У основания статуи, жалко прижавшись к ней, сидела Окса-До. В первый миг ее трудно было узнать: переплетенные беспорядочно волосы скрывали часть заплаканного лица, одежда измята и испачкана сажей.
-Уходи, не нужно быть здесь, - подойдя к ней тихо сказал Нати. Она лишь плотнее прижалась к своему богу, обвила его руками.
-Валите, - скомандовал Джави-Лар. Двое крепких воинов ударили топорами в корень статуи, четверо других уперлись длинными копьями.

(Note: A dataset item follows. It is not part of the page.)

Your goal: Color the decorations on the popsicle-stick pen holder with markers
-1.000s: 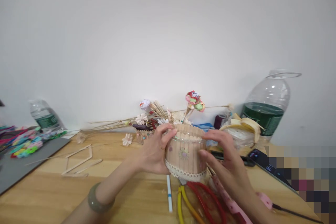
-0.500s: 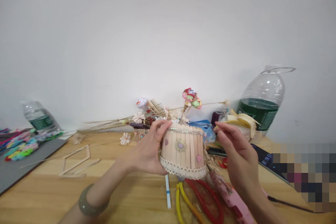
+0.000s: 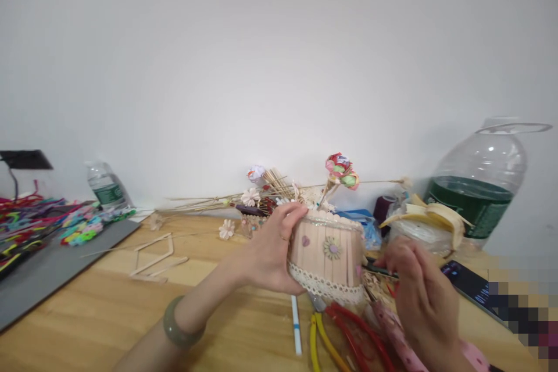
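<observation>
My left hand (image 3: pixel 272 247) is wrapped round the side of a small pot of pale wooden craft sticks (image 3: pixel 320 253), thumb underneath and fingers at the rim. White lace runs along its bottom, a beaded strip along its top, and a flower and hearts decorate its side. The pot leans slightly. Crumpled-paper flowers (image 3: pixel 342 170) rise behind its rim. To the right, my right hand (image 3: pixel 421 285) has curled fingers, close to a dark tool (image 3: pixel 383 266); anything inside them is hidden. Below the pot lie yellow-handled pliers (image 3: pixel 325 343) and red-handled scissors (image 3: pixel 357 337).
A pink glue gun (image 3: pixel 392 325) lies under my right forearm. A banana peel (image 3: pixel 436 218), a large water bottle (image 3: pixel 475 186) and a phone (image 3: pixel 468 288) stand or lie at right. Left are loose craft sticks (image 3: pixel 152 261) and a grey board (image 3: pixel 74 279); a white pen (image 3: pixel 296 325) lies in front.
The view has swung left, so things appear further right. My right hand has lowered and its fingers have curled in. My left hand keeps its hold on the pot, which tilts more.
</observation>
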The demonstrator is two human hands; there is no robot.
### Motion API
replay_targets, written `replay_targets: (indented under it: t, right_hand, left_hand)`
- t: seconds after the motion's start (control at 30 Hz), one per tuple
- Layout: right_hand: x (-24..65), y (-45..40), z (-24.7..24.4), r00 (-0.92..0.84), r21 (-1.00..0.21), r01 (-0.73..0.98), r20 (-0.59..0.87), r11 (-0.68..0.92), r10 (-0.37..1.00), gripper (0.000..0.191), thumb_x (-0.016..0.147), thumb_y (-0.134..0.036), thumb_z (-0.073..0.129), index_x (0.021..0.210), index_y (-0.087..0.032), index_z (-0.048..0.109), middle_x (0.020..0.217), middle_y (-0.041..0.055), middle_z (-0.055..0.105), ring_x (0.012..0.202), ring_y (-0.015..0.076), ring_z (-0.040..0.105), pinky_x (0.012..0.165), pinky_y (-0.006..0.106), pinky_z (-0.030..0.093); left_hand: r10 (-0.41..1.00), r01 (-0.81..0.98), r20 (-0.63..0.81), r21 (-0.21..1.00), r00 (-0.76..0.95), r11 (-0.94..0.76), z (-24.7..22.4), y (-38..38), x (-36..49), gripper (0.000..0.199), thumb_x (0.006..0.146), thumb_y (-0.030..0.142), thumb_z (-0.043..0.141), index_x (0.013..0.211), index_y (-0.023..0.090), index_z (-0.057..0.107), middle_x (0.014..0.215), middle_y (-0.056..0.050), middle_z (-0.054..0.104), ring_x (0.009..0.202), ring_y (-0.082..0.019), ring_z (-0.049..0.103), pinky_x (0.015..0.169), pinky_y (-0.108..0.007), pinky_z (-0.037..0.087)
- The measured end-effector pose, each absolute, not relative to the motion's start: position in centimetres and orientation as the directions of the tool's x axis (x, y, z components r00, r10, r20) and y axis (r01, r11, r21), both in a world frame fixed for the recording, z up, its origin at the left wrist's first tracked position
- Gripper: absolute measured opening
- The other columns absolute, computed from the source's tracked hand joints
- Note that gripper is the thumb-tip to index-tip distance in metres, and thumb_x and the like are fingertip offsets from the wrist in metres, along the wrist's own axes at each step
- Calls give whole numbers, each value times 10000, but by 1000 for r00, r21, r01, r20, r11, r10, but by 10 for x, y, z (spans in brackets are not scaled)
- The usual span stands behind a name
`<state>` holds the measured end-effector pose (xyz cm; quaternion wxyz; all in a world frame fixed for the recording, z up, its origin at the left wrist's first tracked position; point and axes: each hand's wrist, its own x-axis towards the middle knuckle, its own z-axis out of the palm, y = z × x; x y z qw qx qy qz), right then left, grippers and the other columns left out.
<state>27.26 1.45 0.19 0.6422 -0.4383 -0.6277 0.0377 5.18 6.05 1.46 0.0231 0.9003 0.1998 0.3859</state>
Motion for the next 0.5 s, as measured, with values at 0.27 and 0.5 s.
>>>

-Не смеете!  Вы не смеете! - всхлипывала Окса-До и вдруг, вскочив, бросилась к ненавистным разрушителям. Кто-то бесцеремонно оттолкнул ее. Неуклюжая фигура Сеана затрещала и тяжело рухнула наземь. Тогда Окса, совсем пришла в ярость - кинулась к Джави-Лару и  вцепилась ногтями в его лицо. Нати-Ван оттащил ее и бросил так, что она отлетела далеко к камню жертвенника, глухо ударилась об него. Окса-До попыталась встать и что-то сказать, но, едва приподнявшись, осталась на месте. Ее искусанные губы приоткрылись, со вздохом, изумлением; глаза стали ясны, будто их осветила сама истина; и слезы, струившиеся ручьями, вмиг высохли на горячих щеках.
-Убей ее! - гневно сказал Джави-Лар, - убей, иначе умрет в муках.
Сжав копье, Нати-Ван шагнул к своей возлюбленной. Глядя в ее глаза, он вспомнил, как некогда любил их чистоту; как целовал эти губы. Однако мысль о новых величественных делах заслонила собой все. У Нати была твердая рука и он стараля вонзил копье так, чтобы любимая не страдала - в самое сердце.
Смерть к Оксе-До пришла не сразу. Она успела подумать, как хорошо все же, что жизнь покидает ее и она не увидит горящего тела Сеана; не увидит больше никогда сотен других смертей; не познает такого черного горя. Она, все еще глядя на Нати-Вана, прощала ему смерть посланную ей, всю боль и муку пронзенного сердца. Только одного она не могла простить - поверженного бога. Окса взглянула на свое милое ожерелье, до сих пор лежавшее на жертвенном камне, и потянулась к нему, но рука Джави-Лара опередила ее. Вырвать драгоценность уже не было сил, - светлый бог в лучах славы и доброты открывал ей двери.